The sweet onset of fall is tranquil. The crisp air, the transformation of trees, and all of the things I can do with my mother. It is soothing. The autumn is the perfect time for change.
I can’t believe that we are moving into our new house today. My mom, Lorelei and I are thrilled. And we even got stop in at Skylites’s, the town diner, for coffee. The table we sit in is always the same. It’s like special treatment, I love it.
I walked through the door and there she was at the counter, ordering already. I like it.
I wonder how my mom always gets here so fast. I was waiting for her back at the table when this guy, Robby started flirting with me. I was never so happy to have my mom.

Robby flirted, “Yeah, I've never been through here before.”
Lorelai crept up behind him “Oh, you have too.”
“Oh, hi,” said Robby.
“Oh, hi. You really like my table, don't you?” She put her coffee cup down in front of me in an overly dramatic protective way. Then she leaned onto my shoulder and put her arm across my back. The way we stared at him; boy oh boy. It may have been cute in a mother daughter way but oddly disturbing as well.
“I was just, uh...”
“Getting to know my daughter?”
“Your...”
It was too hard to resist so I piped in. “Are you my new daddy? I teased.
Oh my! He was so nervous. “Wow. You do not look old enough to have a daughter. No, I mean it. And you do not look like a daughter.” He stammered.
“That's possibly very sweet of you Joey. Thanks,” she complimented.
“So... daughter.” Lorelai shook her head yes. “You know, I am traveling with a friend.”
“She's sixteen”.
“Bye.”
Lorelai calls out. “Drive safe.” Robby and his friend left Luke’s incredibly fast. He dashed out of the diner. He actually dashed out of a diner!
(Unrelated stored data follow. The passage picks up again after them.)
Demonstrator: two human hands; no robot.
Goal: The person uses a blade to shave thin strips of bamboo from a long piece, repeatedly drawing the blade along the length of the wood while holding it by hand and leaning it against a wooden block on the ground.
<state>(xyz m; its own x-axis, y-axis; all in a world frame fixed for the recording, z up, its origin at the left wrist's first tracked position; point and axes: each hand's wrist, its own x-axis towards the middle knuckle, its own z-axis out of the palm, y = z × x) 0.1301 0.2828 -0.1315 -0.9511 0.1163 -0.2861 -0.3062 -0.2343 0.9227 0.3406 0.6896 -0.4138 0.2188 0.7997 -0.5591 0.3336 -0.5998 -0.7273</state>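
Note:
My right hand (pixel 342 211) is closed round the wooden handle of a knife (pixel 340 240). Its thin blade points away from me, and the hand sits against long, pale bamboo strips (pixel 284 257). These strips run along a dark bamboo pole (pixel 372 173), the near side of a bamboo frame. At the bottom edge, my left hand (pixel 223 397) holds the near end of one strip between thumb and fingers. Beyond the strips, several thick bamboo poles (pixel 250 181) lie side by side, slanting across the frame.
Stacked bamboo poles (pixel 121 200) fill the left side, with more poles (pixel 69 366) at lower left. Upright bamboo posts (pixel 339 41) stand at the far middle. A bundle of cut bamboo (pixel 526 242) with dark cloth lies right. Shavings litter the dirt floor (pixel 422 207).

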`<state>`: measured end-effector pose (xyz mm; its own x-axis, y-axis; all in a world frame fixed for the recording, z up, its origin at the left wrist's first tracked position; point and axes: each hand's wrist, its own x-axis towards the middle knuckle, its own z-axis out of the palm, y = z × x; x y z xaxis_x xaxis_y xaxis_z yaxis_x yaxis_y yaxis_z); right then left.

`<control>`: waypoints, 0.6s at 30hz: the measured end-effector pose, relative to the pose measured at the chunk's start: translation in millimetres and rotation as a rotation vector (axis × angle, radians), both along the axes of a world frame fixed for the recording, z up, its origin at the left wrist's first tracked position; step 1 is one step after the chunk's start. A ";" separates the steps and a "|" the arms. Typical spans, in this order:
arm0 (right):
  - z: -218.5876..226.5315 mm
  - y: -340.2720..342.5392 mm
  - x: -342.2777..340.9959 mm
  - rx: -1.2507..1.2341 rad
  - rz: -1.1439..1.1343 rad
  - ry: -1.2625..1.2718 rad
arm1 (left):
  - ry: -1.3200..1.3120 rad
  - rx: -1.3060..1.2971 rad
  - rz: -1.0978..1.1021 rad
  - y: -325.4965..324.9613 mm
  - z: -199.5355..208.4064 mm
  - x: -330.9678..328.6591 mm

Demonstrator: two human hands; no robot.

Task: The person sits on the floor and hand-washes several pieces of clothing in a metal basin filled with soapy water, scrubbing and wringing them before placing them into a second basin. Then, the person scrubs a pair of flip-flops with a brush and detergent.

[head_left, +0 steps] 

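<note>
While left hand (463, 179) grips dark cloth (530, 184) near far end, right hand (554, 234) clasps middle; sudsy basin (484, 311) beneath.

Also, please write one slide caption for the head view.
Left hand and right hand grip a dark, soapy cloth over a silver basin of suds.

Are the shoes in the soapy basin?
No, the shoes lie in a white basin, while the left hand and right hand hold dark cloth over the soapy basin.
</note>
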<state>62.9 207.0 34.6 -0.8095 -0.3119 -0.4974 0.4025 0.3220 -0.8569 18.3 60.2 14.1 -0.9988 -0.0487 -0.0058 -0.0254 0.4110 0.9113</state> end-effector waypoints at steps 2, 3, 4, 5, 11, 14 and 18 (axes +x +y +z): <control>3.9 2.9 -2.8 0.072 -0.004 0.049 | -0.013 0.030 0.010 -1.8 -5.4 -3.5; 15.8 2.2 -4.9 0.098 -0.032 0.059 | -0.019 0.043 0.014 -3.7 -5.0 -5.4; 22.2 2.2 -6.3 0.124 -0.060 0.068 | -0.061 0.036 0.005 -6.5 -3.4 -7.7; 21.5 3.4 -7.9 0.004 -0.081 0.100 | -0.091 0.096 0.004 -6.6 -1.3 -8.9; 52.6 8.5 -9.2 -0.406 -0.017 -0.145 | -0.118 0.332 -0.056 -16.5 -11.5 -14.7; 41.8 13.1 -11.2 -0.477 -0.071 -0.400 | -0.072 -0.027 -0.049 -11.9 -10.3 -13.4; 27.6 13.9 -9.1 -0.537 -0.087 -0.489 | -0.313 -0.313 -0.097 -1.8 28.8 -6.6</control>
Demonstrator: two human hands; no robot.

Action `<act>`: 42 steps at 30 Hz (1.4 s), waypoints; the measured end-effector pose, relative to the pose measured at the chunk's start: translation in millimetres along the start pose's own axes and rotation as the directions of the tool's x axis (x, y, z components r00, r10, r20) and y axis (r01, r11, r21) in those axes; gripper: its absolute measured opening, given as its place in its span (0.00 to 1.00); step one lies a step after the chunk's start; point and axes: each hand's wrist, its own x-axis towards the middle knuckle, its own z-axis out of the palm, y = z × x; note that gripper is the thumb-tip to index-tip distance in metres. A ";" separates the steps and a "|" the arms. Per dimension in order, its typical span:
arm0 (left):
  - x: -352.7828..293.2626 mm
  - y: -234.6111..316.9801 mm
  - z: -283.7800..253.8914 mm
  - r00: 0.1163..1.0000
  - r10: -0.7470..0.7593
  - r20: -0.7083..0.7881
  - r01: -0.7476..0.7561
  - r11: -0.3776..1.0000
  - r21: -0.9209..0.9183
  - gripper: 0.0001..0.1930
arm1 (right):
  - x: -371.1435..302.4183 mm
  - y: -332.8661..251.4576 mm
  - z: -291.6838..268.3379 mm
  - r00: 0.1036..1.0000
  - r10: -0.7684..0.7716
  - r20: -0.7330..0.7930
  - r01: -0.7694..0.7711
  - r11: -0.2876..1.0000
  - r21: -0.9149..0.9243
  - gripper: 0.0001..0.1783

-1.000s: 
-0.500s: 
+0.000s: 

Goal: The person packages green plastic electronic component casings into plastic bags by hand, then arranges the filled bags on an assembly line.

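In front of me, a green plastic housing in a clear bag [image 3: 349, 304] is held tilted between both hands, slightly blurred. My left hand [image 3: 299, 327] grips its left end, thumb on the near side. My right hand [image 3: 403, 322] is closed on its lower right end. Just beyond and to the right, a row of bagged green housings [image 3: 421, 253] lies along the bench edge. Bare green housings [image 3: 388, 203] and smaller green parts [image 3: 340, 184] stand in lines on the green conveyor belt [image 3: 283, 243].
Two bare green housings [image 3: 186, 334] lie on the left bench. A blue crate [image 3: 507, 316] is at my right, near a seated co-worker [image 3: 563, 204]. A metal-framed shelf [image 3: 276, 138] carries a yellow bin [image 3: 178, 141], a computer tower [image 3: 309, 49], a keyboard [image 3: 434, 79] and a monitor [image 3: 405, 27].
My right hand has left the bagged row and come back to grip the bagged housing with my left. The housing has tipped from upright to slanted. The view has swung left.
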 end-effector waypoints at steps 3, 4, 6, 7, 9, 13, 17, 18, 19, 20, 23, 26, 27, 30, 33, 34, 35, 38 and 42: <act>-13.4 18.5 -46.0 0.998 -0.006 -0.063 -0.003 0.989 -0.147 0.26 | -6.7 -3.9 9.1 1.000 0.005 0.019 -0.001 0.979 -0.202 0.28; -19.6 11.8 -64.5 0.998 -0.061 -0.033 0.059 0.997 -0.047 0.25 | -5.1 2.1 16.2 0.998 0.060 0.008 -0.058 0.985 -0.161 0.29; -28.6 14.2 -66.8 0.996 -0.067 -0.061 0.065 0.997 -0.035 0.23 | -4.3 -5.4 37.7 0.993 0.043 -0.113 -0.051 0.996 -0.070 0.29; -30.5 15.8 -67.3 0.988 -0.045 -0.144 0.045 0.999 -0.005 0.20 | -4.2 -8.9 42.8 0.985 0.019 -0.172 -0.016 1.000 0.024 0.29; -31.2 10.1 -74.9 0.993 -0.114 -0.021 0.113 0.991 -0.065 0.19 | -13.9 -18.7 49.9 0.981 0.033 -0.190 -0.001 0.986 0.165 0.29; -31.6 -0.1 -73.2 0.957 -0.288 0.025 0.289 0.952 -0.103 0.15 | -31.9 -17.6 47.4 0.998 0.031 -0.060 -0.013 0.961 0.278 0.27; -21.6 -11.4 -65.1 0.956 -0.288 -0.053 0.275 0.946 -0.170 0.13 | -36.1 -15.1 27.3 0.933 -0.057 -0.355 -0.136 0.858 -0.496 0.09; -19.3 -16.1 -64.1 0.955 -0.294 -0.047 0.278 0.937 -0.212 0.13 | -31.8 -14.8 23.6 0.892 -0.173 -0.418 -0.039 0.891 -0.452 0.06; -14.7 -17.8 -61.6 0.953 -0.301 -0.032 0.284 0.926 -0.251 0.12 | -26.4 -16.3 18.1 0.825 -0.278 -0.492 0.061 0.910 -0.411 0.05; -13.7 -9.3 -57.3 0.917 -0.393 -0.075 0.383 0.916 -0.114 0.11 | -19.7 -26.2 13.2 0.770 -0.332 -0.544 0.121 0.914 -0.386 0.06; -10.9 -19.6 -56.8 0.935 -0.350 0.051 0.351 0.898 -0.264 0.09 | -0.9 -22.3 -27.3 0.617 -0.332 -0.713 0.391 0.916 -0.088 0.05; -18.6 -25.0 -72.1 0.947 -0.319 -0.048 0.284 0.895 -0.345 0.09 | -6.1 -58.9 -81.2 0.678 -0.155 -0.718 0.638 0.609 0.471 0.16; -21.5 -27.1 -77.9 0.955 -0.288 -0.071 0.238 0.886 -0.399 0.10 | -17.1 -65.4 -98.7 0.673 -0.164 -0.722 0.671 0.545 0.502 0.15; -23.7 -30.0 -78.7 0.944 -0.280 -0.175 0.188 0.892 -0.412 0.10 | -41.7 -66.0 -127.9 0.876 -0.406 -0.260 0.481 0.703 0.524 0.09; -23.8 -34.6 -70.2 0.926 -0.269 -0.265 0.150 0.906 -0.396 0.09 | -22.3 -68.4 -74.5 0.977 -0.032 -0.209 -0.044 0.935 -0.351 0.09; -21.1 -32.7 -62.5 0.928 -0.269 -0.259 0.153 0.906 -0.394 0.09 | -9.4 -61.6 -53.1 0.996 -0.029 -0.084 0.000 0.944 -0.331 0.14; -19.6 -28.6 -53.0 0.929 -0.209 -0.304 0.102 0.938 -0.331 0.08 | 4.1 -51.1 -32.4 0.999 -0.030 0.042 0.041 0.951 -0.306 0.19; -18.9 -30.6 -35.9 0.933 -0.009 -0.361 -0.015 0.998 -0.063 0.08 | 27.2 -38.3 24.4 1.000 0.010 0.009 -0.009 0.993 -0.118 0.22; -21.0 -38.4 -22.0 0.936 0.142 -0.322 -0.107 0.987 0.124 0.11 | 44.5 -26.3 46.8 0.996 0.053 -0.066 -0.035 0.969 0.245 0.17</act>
That was fun. She is so much fun! I love that my mother is my best friend.
After that little experience, our food finally arrived much to my happiness. Mom never cooks. We eat out all the time. It is one of the bonds we share, our never ending diet.
Because she had me when she was sixteen and moved out on her own, it has always been just us.
Sometimes I wonder what it would be like if someone else was there, but that’s not realistic. But no matter what happens, the good and the bad we will always be there for each other.
We are best friends first, mother and daughter second.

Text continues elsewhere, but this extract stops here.